What is needed:
Below is a set of entries; give all of them again exactly.

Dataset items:
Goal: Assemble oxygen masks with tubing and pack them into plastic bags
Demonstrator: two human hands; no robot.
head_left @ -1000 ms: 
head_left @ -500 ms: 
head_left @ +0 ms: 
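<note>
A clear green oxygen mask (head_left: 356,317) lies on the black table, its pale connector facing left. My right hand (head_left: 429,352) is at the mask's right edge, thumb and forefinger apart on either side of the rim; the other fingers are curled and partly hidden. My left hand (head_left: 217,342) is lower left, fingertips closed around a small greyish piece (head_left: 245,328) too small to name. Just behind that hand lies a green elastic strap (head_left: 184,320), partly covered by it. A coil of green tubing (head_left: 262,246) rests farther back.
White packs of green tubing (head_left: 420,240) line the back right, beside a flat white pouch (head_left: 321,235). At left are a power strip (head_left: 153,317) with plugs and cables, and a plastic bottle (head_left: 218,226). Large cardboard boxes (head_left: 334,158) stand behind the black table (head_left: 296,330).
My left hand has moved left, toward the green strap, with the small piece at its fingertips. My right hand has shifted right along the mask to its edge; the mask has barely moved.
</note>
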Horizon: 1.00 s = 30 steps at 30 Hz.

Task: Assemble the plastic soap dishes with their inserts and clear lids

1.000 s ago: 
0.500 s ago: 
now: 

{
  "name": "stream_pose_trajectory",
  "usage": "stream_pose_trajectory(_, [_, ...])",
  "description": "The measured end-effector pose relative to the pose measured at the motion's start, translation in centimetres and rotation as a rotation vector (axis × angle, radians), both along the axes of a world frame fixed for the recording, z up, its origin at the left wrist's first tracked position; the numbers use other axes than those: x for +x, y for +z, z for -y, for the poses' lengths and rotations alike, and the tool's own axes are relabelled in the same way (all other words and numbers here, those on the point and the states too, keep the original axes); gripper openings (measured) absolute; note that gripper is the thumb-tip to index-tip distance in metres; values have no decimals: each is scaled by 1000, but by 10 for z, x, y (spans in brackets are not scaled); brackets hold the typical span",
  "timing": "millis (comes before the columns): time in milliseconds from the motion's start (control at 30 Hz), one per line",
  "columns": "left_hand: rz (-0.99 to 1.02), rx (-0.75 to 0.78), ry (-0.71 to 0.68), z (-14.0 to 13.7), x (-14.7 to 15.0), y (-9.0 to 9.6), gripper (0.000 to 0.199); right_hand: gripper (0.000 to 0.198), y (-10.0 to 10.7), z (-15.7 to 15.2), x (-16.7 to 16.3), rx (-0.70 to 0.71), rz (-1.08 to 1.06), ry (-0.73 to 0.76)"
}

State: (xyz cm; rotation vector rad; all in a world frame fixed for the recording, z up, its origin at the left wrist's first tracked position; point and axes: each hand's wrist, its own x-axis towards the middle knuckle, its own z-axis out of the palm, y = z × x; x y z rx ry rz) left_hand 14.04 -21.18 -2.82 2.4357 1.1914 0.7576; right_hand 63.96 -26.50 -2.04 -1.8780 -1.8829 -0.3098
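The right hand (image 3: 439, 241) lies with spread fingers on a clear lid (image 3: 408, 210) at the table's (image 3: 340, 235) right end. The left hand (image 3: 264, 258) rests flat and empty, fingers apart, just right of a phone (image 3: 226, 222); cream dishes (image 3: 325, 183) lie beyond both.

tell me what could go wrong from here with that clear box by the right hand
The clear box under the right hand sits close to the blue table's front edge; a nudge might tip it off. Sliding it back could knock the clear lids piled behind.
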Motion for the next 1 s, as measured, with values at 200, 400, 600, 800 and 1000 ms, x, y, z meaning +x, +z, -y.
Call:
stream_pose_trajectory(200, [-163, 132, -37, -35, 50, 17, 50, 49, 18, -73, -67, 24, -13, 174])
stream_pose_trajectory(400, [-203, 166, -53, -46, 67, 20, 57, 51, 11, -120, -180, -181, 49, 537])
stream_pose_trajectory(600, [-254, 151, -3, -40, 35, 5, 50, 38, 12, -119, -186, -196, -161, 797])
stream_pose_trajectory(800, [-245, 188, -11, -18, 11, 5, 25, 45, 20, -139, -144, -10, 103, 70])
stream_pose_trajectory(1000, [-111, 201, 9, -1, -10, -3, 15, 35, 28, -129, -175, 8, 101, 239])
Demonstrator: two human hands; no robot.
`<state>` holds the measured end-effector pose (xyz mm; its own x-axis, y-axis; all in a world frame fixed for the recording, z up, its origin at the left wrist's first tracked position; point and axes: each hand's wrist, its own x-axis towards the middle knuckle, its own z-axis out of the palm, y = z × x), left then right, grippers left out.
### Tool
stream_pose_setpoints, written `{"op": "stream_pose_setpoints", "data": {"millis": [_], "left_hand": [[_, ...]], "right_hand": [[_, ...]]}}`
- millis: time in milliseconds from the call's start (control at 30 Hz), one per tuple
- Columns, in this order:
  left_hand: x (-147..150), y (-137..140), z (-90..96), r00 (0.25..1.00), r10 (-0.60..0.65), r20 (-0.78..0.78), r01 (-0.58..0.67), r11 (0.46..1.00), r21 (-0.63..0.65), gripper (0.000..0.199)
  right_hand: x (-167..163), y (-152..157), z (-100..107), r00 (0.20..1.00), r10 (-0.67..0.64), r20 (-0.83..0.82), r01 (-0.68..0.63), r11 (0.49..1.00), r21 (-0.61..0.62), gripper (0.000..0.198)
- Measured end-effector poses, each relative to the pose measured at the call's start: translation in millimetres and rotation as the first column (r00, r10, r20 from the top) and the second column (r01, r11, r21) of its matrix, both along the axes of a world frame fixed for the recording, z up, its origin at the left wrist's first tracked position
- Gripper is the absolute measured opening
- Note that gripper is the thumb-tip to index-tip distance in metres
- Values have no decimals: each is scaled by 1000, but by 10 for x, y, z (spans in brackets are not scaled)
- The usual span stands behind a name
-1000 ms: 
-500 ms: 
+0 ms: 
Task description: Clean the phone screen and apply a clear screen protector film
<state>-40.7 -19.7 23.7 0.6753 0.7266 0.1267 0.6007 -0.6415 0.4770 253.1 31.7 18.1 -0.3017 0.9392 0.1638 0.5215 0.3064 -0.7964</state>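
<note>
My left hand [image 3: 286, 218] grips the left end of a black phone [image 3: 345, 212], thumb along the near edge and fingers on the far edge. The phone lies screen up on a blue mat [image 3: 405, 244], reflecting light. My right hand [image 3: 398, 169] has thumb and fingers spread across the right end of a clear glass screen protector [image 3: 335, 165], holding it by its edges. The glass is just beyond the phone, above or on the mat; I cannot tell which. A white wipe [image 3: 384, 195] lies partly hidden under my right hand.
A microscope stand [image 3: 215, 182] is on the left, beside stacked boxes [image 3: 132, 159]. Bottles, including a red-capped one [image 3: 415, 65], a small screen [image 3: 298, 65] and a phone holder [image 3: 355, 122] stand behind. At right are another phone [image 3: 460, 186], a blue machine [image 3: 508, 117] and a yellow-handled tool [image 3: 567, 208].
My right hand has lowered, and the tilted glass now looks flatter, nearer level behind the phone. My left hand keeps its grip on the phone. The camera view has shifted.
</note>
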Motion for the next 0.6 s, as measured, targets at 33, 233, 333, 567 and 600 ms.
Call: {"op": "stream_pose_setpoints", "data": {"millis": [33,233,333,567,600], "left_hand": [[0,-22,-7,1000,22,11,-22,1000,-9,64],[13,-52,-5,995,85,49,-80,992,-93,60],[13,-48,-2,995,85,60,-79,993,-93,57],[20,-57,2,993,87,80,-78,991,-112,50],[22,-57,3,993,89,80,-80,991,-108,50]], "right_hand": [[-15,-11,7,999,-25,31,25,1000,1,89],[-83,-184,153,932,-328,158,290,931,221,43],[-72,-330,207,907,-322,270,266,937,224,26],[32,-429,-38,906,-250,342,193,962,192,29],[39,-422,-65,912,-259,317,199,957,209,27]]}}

Worked solution:
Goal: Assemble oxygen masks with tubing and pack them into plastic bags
Demonstrator: two human hands; no robot.
head_left @ -1000 ms: 
head_left @ -500 ms: 
head_left @ +0 ms: 
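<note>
A clear green oxygen mask (head_left: 356,317) lies on the black table, its pale connector facing left. My right hand (head_left: 429,352) is at the mask's right edge, thumb and forefinger apart on either side of the rim; the other fingers are curled and partly hidden. My left hand (head_left: 217,342) is lower left, fingertips closed around a small greyish piece (head_left: 245,328) too small to name. Just behind that hand lies a green elastic strap (head_left: 184,320), partly covered by it. A coil of green tubing (head_left: 262,246) rests farther back.
White packs of green tubing (head_left: 420,240) line the back right, beside a flat white pouch (head_left: 321,235). At left are a power strip (head_left: 153,317) with plugs and cables, and a plastic bottle (head_left: 218,226). Large cardboard boxes (head_left: 334,158) stand behind the black table (head_left: 296,330).
My left hand has moved left, toward the green strap, with the small piece at its fingertips. My right hand has shifted right along the mask to its edge; the mask has barely moved.
</note>
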Horizon: 1.00 s = 30 steps at 30 Hz.

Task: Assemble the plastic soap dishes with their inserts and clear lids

1.000 s ago: 
0.500 s ago: 
now: 

{
  "name": "stream_pose_trajectory",
  "usage": "stream_pose_trajectory(_, [_, ...])",
  "description": "The measured end-effector pose relative to the pose measured at the motion's start, translation in centimetres and rotation as a rotation vector (axis × angle, radians), both along the axes of a world frame fixed for the recording, z up, its origin at the left wrist's first tracked position; the numbers use other axes than those: x for +x, y for +z, z for -y, for the poses' lengths and rotations alike, and the tool's own axes are relabelled in the same way (all other words and numbers here, those on the point and the states too, keep the original axes); gripper openings (measured) absolute; note that gripper is the thumb-tip to index-tip distance in metres; values have no decimals: each is scaled by 1000, but by 10 for z, x, y (spans in brackets are not scaled); brackets hold the typical span",
  "timing": "millis (comes before the columns): time in milliseconds from the motion's start (control at 30 Hz), one per line",
  "columns": "left_hand: rz (-0.99 to 1.02), rx (-0.75 to 0.78), ry (-0.71 to 0.68), z (-14.0 to 13.7), x (-14.7 to 15.0), y (-9.0 to 9.6), gripper (0.000 to 0.199); right_hand: gripper (0.000 to 0.198), y (-10.0 to 10.7), z (-15.7 to 15.2), x (-16.7 to 16.3), rx (-0.70 to 0.71), rz (-1.08 to 1.06), ry (-0.73 to 0.76)"
}

State: (xyz cm; rotation vector rad; all in a world frame fixed for the recording, z up, its origin at the left wrist's first tracked position; point and axes: each hand's wrist, its own x-axis towards the middle knuckle, its own z-axis out of the palm, y = z × x; x y z rx ry rz) left_hand 14.04 -21.18 -2.82 2.4357 1.1914 0.7576; right_hand 63.96 -26.50 -2.04 -1.8780 -1.8829 -0.3098
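The right hand (image 3: 439, 241) lies with spread fingers on a clear lid (image 3: 408, 210) at the table's (image 3: 340, 235) right end. The left hand (image 3: 264, 258) rests flat and empty, fingers apart, just right of a phone (image 3: 226, 222); cream dishes (image 3: 325, 183) lie beyond both.

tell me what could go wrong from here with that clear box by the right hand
The clear box under the right hand sits close to the blue table's front edge; a nudge might tip it off. Sliding it back could knock the clear lids piled behind.
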Motion for the next 1 s, as measured, with values at 200, 400, 600, 800 and 1000 ms, x, y, z meaning +x, +z, -y.
Call:
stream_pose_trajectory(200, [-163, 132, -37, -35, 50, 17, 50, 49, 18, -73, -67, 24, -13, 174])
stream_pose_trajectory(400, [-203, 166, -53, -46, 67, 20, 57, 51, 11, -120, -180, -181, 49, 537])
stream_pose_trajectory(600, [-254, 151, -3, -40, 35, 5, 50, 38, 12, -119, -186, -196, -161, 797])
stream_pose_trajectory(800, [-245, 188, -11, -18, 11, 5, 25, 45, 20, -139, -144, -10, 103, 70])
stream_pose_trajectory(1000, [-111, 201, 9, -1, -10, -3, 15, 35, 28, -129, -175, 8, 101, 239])
Demonstrator: two human hands; no robot.
`<state>` holds the measured end-effector pose (xyz mm; its own x-axis, y-axis; all in a world frame fixed for the recording, z up, its origin at the left wrist's first tracked position; point and axes: each hand's wrist, its own x-axis towards the middle knuckle, its own z-axis out of the palm, y = z × x), left then right, grippers left out.
### Tool
stream_pose_setpoints, written `{"op": "stream_pose_setpoints", "data": {"millis": [_], "left_hand": [[_, ...]], "right_hand": [[_, ...]]}}`
- millis: time in milliseconds from the call's start (control at 30 Hz), one per tuple
- Columns, in this order:
  left_hand: x (-147..150), y (-137..140), z (-90..96), r00 (0.25..1.00), r10 (-0.60..0.65), r20 (-0.78..0.78), r01 (-0.58..0.67), r11 (0.46..1.00), r21 (-0.63..0.65), gripper (0.000..0.199)
  right_hand: x (-167..163), y (-152..157), z (-100..107), r00 (0.20..1.00), r10 (-0.67..0.64), r20 (-0.83..0.82), r01 (-0.68..0.63), r11 (0.49..1.00), r21 (-0.61..0.62), gripper (0.000..0.198)
- Measured end-effector poses, each relative to the pose measured at the call's start: translation in millimetres and rotation as the first column (r00, r10, r20 from the top) and the second column (r01, r11, r21) of its matrix, both along the axes of a world frame fixed for the recording, z up, its origin at the left wrist's first tracked position
- Gripper is the absolute measured opening
- Note that gripper is the thumb-tip to index-tip distance in metres
- Values have no decimals: each is scaled by 1000, but by 10 for x, y, z (spans in brackets are not scaled)
- The usual span stands behind a name
-1000 ms: 
-500 ms: 
+0 ms: 
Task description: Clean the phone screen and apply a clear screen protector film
<state>-40.7 -19.7 23.7 0.6753 0.7266 0.1267 0.6007 -0.6415 0.4770 253.1 31.7 18.1 -0.3017 0.9392 0.1638 0.5215 0.3064 -0.7964</state>
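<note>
My left hand [image 3: 286, 218] grips the left end of a black phone [image 3: 345, 212], thumb along the near edge and fingers on the far edge. The phone lies screen up on a blue mat [image 3: 405, 244], reflecting light. My right hand [image 3: 398, 169] has thumb and fingers spread across the right end of a clear glass screen protector [image 3: 335, 165], holding it by its edges. The glass is just beyond the phone, above or on the mat; I cannot tell which. A white wipe [image 3: 384, 195] lies partly hidden under my right hand.
A microscope stand [image 3: 215, 182] is on the left, beside stacked boxes [image 3: 132, 159]. Bottles, including a red-capped one [image 3: 415, 65], a small screen [image 3: 298, 65] and a phone holder [image 3: 355, 122] stand behind. At right are another phone [image 3: 460, 186], a blue machine [image 3: 508, 117] and a yellow-handled tool [image 3: 567, 208].
My right hand has lowered, and the tilted glass now looks flatter, nearer level behind the phone. My left hand keeps its grip on the phone. The camera view has shifted.
</note>
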Motion for the next 0.6 s, as measured, targets at 33, 233, 333, 567 and 600 ms.
Call: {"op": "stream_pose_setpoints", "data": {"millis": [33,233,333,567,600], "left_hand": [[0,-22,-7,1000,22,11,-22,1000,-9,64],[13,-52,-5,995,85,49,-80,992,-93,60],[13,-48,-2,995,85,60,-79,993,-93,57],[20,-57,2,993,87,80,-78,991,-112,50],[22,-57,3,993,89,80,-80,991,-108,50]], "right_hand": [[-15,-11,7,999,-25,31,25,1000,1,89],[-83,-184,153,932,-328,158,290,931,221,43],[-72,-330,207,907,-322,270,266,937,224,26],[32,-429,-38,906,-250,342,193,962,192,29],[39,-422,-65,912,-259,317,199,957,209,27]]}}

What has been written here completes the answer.